Study on gene transfection assisted by magnetic nanoparticles

• Main Authors: Ming-Yao Chen, 陳酩堯
• Other Authors: Wen-Chien Lee
• Format: Others
• Language: zh-TW
• Published: 2003
• Online Access: http://ndltd.ncl.edu.tw/handle/31129047318031947251

碩士 === 國立中正大學 === 化學工程研究所 === 91 === Abstract Conjugates of nanoparticles and DNA have been widely used in drug delivery, gene therapy and gene transfection. A major goal of gene therapy is the efficient delivery of therapeutic gene into the target tissues. In this study, magenetic nanoparticles (ferro fluid) were prepared by the method of alkaline precipitation. For the immobilization of poly -L- lysine, nanoparticles were incubated with EDC at the molar ratio of 4:1 for nanoparticle EDC . Transmission electron microscopy (TEM) micrographs of the magnetic nanoparticles showed that the particle size was not significantly changed by the binding of poly-L-lysine. The analysis of Fourier transform infrared (FTIR) spectroscopy confirmed the binding of poly-L-lysine onto magnetic nanoparticles.

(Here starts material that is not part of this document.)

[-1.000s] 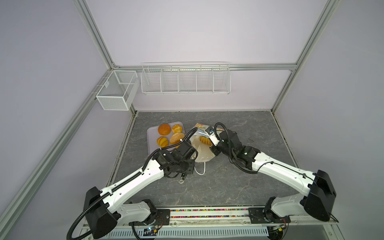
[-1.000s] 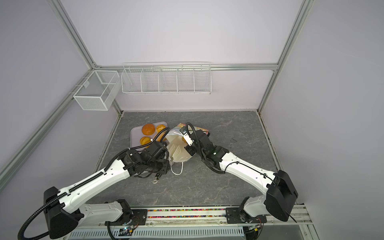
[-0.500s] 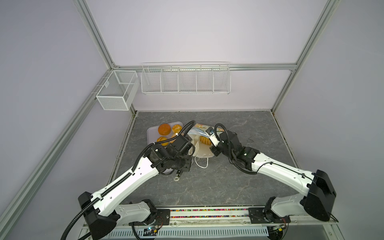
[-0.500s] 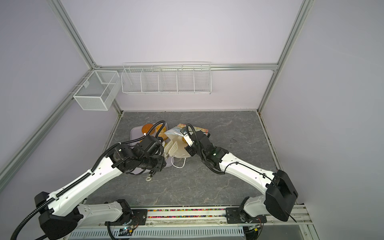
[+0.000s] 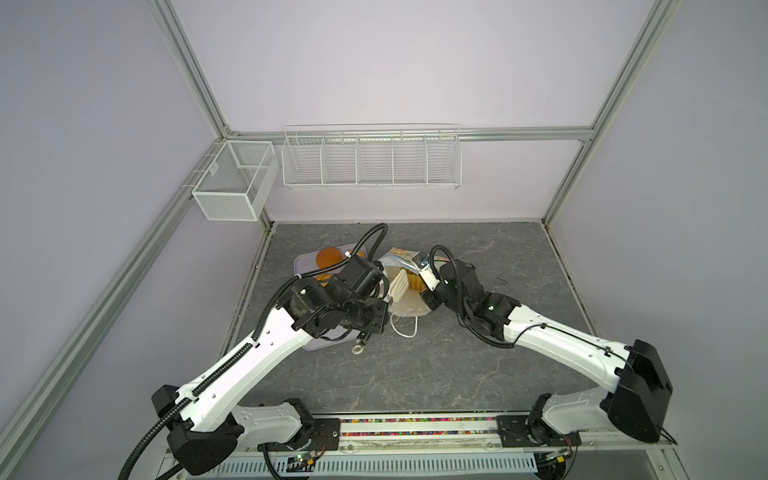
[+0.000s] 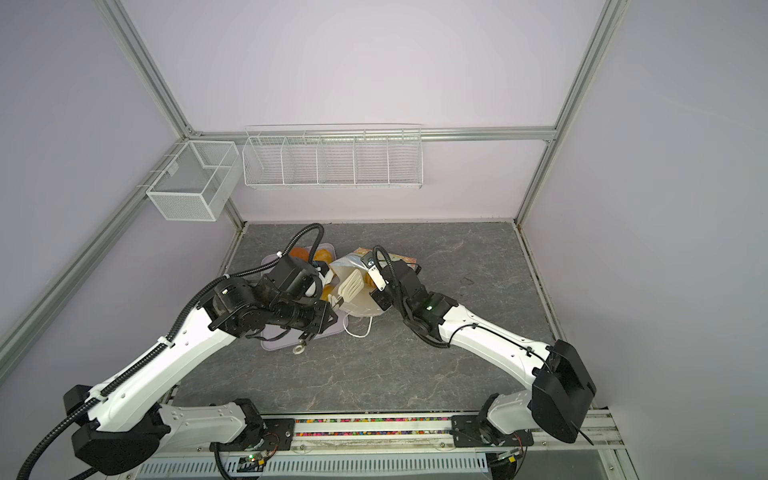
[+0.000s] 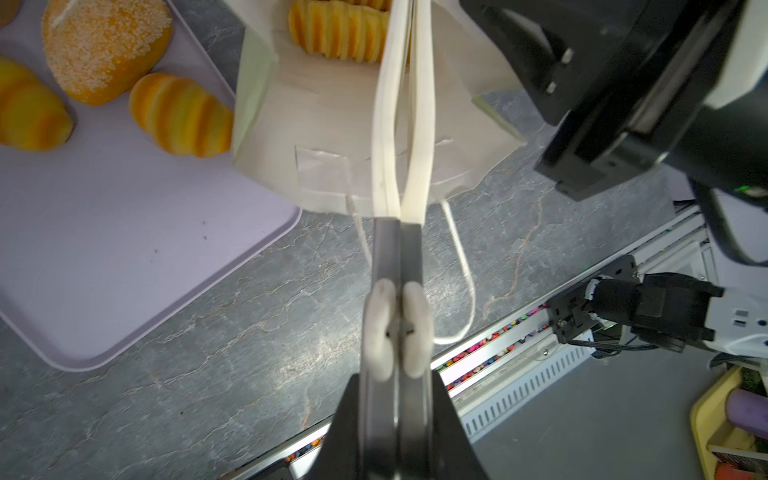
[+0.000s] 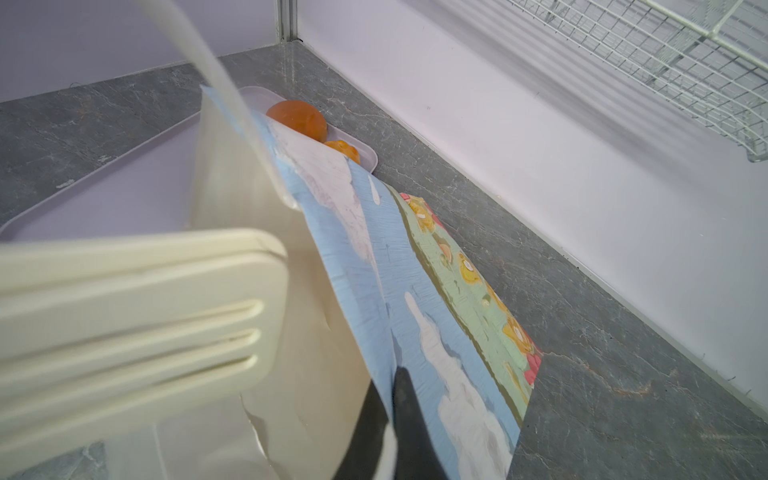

The magnetic nanoparticles were then complexed with plasmid pEGFP containing a reporter gene. Transfer of plasmid DNA into to Hep G2/C3A cells was achieved in the pulsed magnetic field. The transfection yield was evaluated by using flow cytometry to count the fluorescence of transfected cells. The expressed EGFP protein in the cell was observed on fluorescent microscope. The optimal magnetic field strength that could lead to the highest yield transfection was 0.72 T. A transfection yield of 67.8% could be achieved by exposure to the magnetic field for consequent three times with the DNA/magnetic nanoparticle complex. Influences of magnetic field strength on the transfection level were studied for three transfection systems：naked DNA，poly-L-lysine/DNA complex and DNA/magnetic nanoparticle complex. All there three systems resulted in successful gene transfer of plasmid DNA into cells. However, the use of DNA/magnetic nanoparticle complex led to the highest transfection level, suggesting that the magnetic nanoparticles could enhance the transfection efficiency. This approach for gene transfection assisted by magnetic nanoparticles provides a novel tool to overcome fundamental limitations in gene therapy.